What you should do: Please copy every line with the string "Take" from the entries below.

Exercise materials:
● ● ●

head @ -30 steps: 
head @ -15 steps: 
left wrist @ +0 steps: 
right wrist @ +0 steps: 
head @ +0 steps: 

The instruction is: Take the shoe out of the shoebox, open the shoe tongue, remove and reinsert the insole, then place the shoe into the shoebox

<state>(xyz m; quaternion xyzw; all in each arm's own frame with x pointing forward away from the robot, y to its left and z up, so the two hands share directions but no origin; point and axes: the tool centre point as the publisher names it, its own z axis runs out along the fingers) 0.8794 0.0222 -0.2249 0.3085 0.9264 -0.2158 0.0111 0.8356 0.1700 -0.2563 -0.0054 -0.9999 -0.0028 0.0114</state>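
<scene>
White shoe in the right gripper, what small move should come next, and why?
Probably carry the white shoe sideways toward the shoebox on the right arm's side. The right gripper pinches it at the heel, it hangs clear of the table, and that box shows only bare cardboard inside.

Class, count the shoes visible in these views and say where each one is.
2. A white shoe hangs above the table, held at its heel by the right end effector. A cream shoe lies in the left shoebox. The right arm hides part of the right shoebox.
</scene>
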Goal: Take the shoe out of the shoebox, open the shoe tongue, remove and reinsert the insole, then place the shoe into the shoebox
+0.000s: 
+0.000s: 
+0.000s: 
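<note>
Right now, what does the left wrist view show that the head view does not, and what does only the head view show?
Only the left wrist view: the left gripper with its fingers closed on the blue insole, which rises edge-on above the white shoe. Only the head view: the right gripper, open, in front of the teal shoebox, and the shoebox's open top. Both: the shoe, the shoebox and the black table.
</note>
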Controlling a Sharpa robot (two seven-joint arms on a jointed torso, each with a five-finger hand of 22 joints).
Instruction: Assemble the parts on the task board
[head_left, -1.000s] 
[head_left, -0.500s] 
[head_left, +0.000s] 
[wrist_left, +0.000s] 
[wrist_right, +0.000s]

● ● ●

Result for this exercise:
The instruction is: Take the shoe out of the shoebox, open the shoe tongue, remove and reinsert the insole, then place the shoe into the shoebox
Goal: Take the shoe out of the shoebox, open the shoe tongue, remove and reinsert the insole, then place the shoe into the shoebox

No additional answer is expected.